On January 27th, 2021, President Biden issued the Executive Order on Tackling the Climate Crisis at Home and Abroad, wherein he declared his intention to electrify the federal government’s fleet and make substantial changes to the energy infrastructure of the United States. A federal electric vehicle fleet is a catalyst for the fledgling EV sector within the automotive industry to grow. This move signals huge potential to hasten the process of national electrification.
The plan is still general and offers few details about the actual logistics of making the switch, but it does contain ideas of where to draw the funding and some interesting proposals that will make gargantuan changes to charging infrastructure.
What’s the plan to make government EVs widespread?
According to the General Services Administration, the federal fleet consisted of at least 645,000 vehicles in 2019. Out of those, only 3,200 were electric, which is roughly 0.4 percent. It will be a long time before they’re even close to a complete conversion, but $2 trillion in the form of The American Jobs Plan could be a substantial step towards that goal.

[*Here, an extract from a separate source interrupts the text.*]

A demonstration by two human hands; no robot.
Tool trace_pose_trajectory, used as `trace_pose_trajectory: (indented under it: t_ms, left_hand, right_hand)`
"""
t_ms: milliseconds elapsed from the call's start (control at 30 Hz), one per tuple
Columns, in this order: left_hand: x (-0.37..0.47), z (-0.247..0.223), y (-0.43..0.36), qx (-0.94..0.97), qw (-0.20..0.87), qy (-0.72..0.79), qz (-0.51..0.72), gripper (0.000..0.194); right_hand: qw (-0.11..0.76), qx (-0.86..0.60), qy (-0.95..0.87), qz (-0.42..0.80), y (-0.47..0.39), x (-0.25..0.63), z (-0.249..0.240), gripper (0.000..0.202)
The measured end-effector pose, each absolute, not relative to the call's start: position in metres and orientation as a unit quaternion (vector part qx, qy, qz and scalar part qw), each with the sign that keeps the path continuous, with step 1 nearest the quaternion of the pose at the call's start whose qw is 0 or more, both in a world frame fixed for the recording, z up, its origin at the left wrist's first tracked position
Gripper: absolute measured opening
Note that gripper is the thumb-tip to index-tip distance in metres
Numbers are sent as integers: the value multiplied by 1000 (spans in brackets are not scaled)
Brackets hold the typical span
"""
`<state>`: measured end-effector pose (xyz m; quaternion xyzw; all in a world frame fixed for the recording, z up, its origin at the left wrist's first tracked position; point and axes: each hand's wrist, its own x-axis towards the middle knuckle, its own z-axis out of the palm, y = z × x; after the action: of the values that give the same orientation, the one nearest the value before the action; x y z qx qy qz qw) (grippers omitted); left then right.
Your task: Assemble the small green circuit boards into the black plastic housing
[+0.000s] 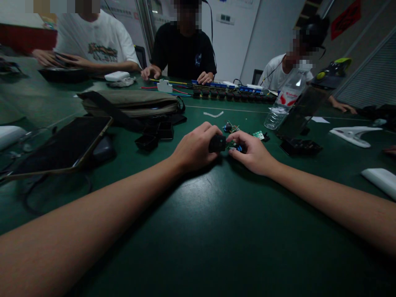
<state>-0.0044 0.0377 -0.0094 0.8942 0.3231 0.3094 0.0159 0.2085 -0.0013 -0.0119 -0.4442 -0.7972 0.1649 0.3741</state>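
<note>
My left hand [198, 145] is closed around a small black plastic housing [218, 143], low over the green table. Close beside it, my right hand [251, 152] pinches a small green circuit board [230, 145] with a blue part on it. The board's left edge meets the housing's open end; whether it sits inside, I cannot tell. Just beyond my fingers lie loose electronic parts with wires [229, 127] and another small green board [258, 135]. Several black plastic housings [157, 135] rest on the table left of my left hand.
A tablet [62, 144] leans at the left, before an olive bag [133, 103]. On the right stand a water bottle [286, 99] and a dark tumbler [305, 109], near a white handle-shaped piece [354, 133]. Across the table [198, 231] sit three people, behind a row of black and blue modules [229, 91].
</note>
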Motion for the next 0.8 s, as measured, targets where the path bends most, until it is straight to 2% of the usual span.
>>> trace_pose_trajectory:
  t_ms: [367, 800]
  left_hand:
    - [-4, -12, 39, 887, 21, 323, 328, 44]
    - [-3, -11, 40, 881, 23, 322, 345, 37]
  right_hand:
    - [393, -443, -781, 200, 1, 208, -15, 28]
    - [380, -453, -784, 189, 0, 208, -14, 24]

The plan is aimed at tackling infrastructure problems nationwide, fixing tens of thousands of roads and bridges and modernizing public transport. It would establish programs for state and local governments to build a national network of 550,000 EV chargers by 2030. To put that in perspective, the total number of charging stations in the United States is currently around 42,000, with a third of those stations concentrated in California. A twenty-fold increase of charging stations nationwide would alleviate any issues of range anxiety for EV owners.
That said, significantly expanding the charging network like this will require coordination across multiple industries and levels of government, from auto, to retail, to utility.
What to expect
A plan this huge has many hurdles to clear before getting to the finish line, and on the off-chance the funding is approved, people and organizations across several industries need to cooperate to execute the production and installation of 500,000 new charging stations. All of this is done on the hope that Americans will see all of this effort placed into a new sustainability initiative, and understand how all of these new charging stations potentially means consumers and fleets alike wouldn’t have to worry about range or anticipated electric vehicle limits.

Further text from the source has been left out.